Graziela


EN  PISTA

            No conseguía sacarme la maldita música de la cabeza. Estaba acostumbrado a escucharla casi a diario, durante años, pero nunca me había martilleado el cerebro de esta manera; es un tormento que ni de noche cesa. Es la misma que se oía de fondo cuando el presentador anunciaba su número, bueno, nuestro número.
            “Y ahora, con todos ustedes la gran Karen y los hermanos Flaim”. Yo podía ver con los ojos cerrados la imagen luminosa de Macarena en el centro de la pista, atrayendo toda la luz del cañón como si su figura fuera un precioso imán; el reflejo irisado de las lentejuelas salpicaba las gradas  haciendo guiños al público y ella saludaba con una graciosa reverencia, estrenando sonrisa en cada función; luego, moviendo su capa con un ligero aleteo nos requería a su lado. Miguel y yo acudíamos prestos, sonrientes. Su bonita silueta no dejaba de sorprenderme cada tarde, daba igual el traje que luciera. Giros, equilibrios, saltos y como era de esperar “el más difícil todavía”. Después los aplausos, la gloria, y aunque fuera él quien dormía en su caravana, a mi me bastaba con sujetar sus manos o sus tobillos con fuerza para sentirme unido a ella.

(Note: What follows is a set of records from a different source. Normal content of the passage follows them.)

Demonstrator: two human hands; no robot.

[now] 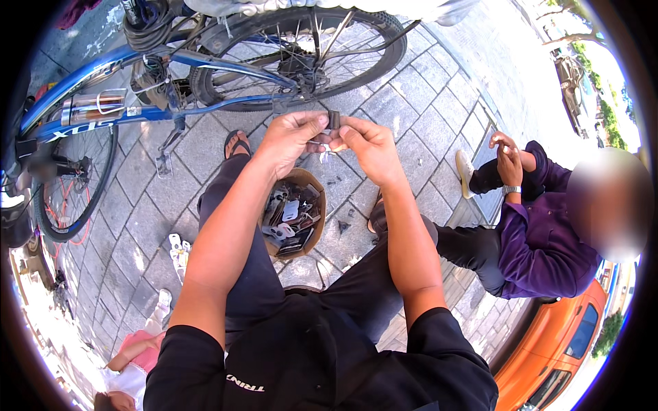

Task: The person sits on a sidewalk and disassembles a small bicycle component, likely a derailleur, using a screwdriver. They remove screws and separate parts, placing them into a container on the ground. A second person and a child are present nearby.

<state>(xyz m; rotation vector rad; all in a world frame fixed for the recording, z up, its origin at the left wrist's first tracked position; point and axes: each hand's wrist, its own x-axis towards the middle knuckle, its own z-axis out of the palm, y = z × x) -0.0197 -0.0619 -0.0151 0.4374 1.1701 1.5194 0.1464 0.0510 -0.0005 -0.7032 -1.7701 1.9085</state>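
Hands meet in the head view, raised above your knees: your left hand [291, 140] and right hand [367, 147] both pinch a small dark block [334, 120] between their fingertips, held over the paved ground [425, 96]. Just below them, between your legs, sits a brown box [296, 214] full of metal bits. A blue bicycle [205, 61] stands ahead; a person in purple [541, 240] sits to your right.

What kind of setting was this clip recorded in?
Likely an outdoor street-side repair spot on a paved sidewalk: grey paving stones, a blue bicycle parked close by, an orange car at the kerb, and a round container of small metal parts on the ground.
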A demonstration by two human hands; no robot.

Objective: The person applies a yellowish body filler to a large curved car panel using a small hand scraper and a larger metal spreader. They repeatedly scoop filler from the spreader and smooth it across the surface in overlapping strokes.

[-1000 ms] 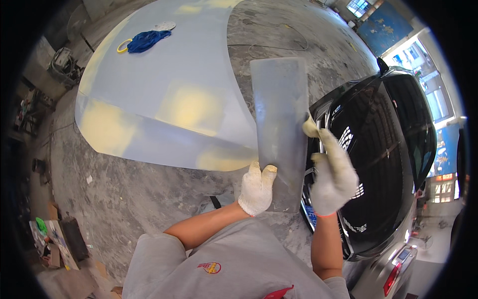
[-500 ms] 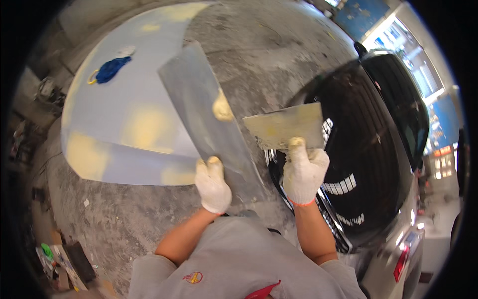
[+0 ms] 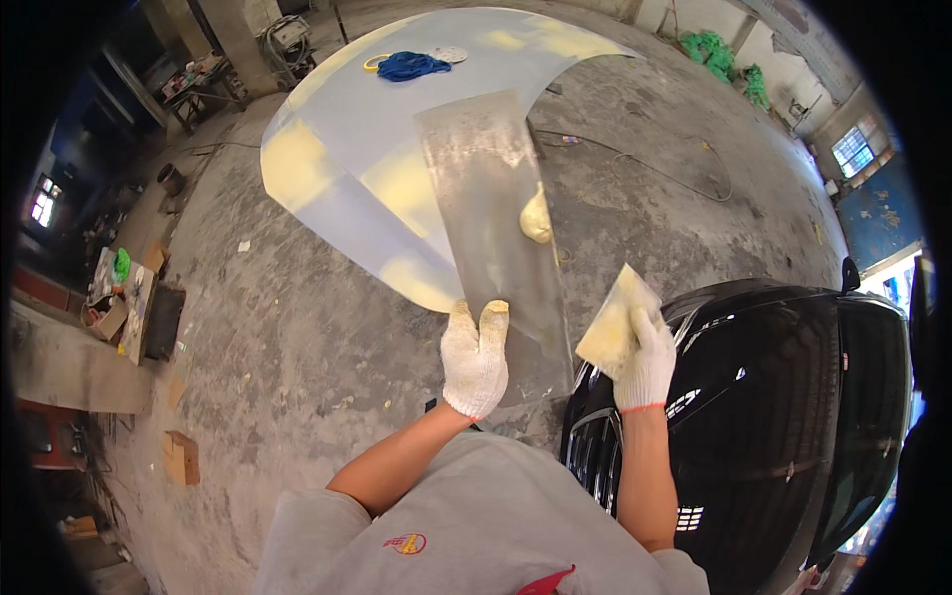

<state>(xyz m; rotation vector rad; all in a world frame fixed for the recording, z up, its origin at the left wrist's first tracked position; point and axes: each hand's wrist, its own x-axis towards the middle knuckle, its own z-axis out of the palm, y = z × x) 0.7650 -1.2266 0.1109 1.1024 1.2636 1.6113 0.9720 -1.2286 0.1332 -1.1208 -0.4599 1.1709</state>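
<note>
While the left hand (image 3: 475, 359) grips the board (image 3: 496, 238) pointing away, the right hand (image 3: 643, 359) clasps a spreader (image 3: 613, 322).

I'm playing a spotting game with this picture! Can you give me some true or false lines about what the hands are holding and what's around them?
1. The left hand holds a long grey metal board. True.
2. The yellowish putty blob sits on the floor. False: it sits on the board, near its right edge.
3. The right hand holds a flat spreader smeared with yellowish putty. True.
4. Both hands are bare. False: both wear white knit gloves.
5. A black car stands at the person's right. True.
6. The blue cloth lies on the black car. False: it lies on the pale grey car panel set on the floor.
</note>
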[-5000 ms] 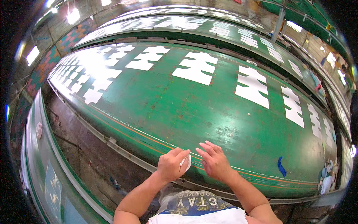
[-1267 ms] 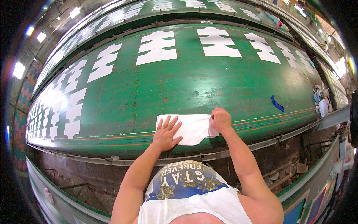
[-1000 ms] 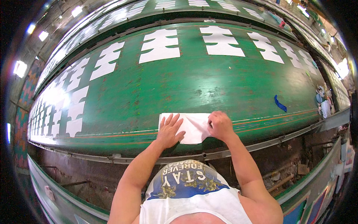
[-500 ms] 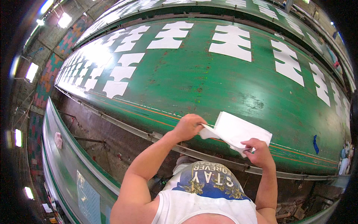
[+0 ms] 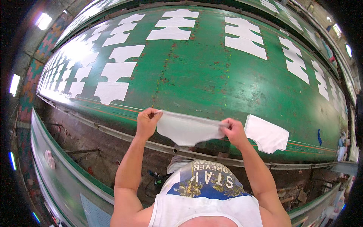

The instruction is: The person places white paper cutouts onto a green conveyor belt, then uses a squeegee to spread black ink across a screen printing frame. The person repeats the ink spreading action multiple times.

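Observation:
A white cut fabric panel (image 5: 189,128) is stretched between my hands above the near edge of the long green table (image 5: 196,81). My left hand (image 5: 148,123) pinches its upper left corner, and my right hand (image 5: 233,132) grips the upper right corner. The panel's top edge is nearly straight, while its lower edge curves in at the sides and hangs toward me. Just right of my right hand, another white fabric panel (image 5: 267,133), possibly a small pile, lies flat across the orange lines on the table.
White panels lie in short columns across the table, such as this left one (image 5: 111,92) and this far one (image 5: 245,38). A dark blue scrap (image 5: 319,137) rests at the right. A metal rail (image 5: 177,150) runs along the near edge. Another green table (image 5: 72,174) stands at lower left.
My hands have moved left and apart, carrying a panel off the white fabric at the right. It was bunched at one corner and is now spread taut. The view has shifted slightly.

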A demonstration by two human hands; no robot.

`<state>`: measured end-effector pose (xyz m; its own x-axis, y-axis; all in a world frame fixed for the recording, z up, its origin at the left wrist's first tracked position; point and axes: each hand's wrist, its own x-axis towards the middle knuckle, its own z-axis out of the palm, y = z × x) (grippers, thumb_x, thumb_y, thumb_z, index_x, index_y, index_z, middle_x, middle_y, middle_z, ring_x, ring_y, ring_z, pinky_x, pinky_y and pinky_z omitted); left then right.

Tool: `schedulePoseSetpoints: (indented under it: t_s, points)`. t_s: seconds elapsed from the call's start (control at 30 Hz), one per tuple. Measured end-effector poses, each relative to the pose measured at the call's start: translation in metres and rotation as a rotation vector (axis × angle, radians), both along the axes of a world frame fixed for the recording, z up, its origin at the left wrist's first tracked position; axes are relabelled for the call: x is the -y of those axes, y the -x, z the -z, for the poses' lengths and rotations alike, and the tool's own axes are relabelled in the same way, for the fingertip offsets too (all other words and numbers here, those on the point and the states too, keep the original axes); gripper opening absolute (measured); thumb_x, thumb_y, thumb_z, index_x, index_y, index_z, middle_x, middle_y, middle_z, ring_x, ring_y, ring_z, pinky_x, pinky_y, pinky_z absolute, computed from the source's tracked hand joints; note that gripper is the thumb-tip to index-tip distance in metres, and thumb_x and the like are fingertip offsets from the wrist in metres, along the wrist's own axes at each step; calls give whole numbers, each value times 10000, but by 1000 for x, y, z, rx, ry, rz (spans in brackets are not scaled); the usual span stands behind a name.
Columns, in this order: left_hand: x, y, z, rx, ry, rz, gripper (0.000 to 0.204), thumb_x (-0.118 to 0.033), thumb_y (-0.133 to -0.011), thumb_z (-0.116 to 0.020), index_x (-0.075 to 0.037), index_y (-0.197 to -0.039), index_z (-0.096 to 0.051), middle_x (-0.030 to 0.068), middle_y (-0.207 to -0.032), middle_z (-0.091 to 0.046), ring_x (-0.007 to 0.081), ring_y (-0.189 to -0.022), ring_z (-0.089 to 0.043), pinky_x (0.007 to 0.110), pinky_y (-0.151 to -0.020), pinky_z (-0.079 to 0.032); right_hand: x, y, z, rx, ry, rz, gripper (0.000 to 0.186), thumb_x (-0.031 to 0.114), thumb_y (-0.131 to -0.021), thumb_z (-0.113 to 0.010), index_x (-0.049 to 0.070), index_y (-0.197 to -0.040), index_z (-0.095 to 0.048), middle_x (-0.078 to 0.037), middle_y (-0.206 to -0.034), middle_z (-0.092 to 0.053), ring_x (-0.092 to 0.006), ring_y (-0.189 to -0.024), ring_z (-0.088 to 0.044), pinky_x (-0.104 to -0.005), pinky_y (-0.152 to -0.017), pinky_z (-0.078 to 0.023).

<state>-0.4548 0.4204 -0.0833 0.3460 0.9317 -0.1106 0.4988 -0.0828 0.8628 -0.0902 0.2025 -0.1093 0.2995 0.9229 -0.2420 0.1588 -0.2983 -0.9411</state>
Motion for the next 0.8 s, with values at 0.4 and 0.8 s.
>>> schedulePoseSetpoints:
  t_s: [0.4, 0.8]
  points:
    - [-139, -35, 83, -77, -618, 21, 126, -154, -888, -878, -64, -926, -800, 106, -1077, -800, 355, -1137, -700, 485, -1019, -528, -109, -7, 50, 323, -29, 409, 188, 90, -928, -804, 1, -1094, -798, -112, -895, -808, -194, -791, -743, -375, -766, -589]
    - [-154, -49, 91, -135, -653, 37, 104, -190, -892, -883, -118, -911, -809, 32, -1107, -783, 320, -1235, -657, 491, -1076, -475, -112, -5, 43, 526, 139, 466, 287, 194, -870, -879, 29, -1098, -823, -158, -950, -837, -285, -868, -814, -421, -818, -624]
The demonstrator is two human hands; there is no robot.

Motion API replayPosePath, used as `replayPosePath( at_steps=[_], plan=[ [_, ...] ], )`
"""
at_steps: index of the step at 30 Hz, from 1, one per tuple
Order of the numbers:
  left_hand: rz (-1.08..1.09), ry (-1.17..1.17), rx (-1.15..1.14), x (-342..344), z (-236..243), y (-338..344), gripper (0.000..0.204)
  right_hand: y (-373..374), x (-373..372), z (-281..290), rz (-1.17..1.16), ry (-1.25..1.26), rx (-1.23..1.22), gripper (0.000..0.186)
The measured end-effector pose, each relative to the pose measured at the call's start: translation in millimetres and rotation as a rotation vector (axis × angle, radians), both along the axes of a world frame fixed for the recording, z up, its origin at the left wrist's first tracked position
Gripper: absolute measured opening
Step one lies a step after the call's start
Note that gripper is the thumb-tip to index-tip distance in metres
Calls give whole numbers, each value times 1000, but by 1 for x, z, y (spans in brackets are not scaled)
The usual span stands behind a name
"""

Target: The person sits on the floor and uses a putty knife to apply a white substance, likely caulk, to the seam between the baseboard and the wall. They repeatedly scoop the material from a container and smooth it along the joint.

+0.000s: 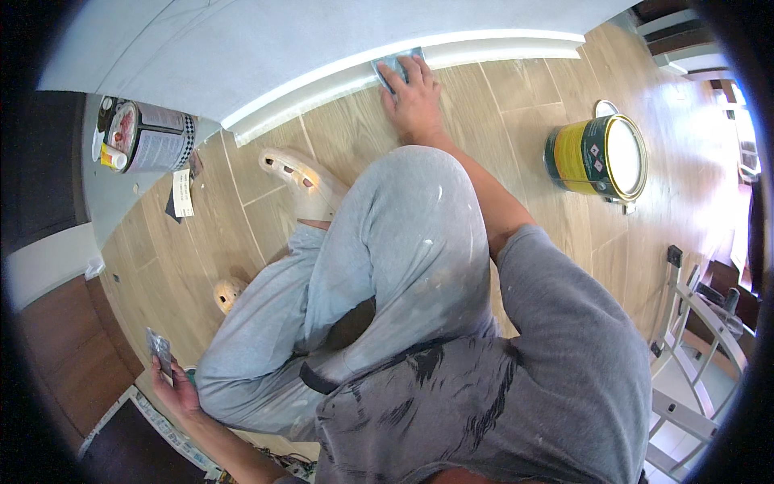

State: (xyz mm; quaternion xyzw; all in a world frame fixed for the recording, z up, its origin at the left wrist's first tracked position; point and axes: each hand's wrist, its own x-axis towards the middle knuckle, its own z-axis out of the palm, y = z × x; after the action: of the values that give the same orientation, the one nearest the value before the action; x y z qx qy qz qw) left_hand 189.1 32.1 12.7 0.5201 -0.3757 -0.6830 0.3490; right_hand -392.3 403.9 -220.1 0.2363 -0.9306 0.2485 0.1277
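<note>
My right hand [415,109] reaches forward past my knee. Its fingers press a flat, bluish rectangular piece [387,74] against the white baseboard [500,48]; whether it is a blade or a sheet I cannot make out. Low at the left, my left hand [177,394] is closed around the lower end of a flat, shiny grey piece [160,347], held upright beside my bent leg. Its exact kind is unclear.
A yellow and green paint can [582,157] stands on the wood-look floor at the right. Another can [161,137] is at the far left, near a paper strip [184,194]. At the lower right is a folding ladder [685,403]. My light clogs [294,173] rest between wall and legs.
</note>
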Motion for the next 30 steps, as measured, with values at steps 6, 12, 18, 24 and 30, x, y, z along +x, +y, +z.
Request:
replayPosePath(
  at_steps=[6,12,18,24,30],
  plan=[
    [-6,-23,-8,-5,1,2,26,-3,9,-4,26,84,-89,47],
    [-33,-47,-32,6,-2,-8,26,-23,-4,-6,82,156,-167,50],
    [-53,-57,-14,5,1,-8,27,-24,2,-20,64,121,-156,45],
    [-13,-76,-25,-8,6,1,26,-27,14,-18,72,107,-164,43],
    [31,-97,-43,-18,9,9,27,-40,12,-12,152,101,-165,46]
  ],
)
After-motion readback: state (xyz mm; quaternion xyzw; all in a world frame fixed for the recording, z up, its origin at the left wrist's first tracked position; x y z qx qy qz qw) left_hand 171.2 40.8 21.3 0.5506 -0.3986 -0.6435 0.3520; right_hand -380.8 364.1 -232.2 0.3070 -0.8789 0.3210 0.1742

            Ahora escucho el redoble de tambores en mis oídos al coger el pomo de la puerta y girarlo para entrar. Inspiro profundamente intentando esbozar mi mejor sonrisa, aunque por dentro fluya el llanto como una gran cascada. No puedo mirarla a los ojos, no me atrevo a bajar la vista  y contemplar el guiñapo en que se está convirtiendo su cuerpo.
            Cojo su mano inerte, fría, y no la reconozco; la aprieto con fuerza sin que haya respuesta. Todavía tengo la sensación de que se me escurre entre los dedos, de que no puedo agarrarla y se me escapa. Un segundo, un centímetro para evitar lo inevitable.
            Sigue sonando la música de fondo, pero han enmudecido los tambores cuando salgo de la habitación llevándome su perfume y mi dolor. Miguel no se separa de la cabecera  de su cama ni de día ni de noche. No dice nada, pero yo veo la tristeza y un reproche prendido en su mirada vacía.
            Mañana vendré a despedirme. Salimos de gira, les diré, saben que el espectáculo tiene que continuar, pero no voy a ninguna parte sin ellos. Nadie puede ayudarme. Solo hay una manera de sacarme esta maldita música de la cabeza y los tambores redoblarán por última vez.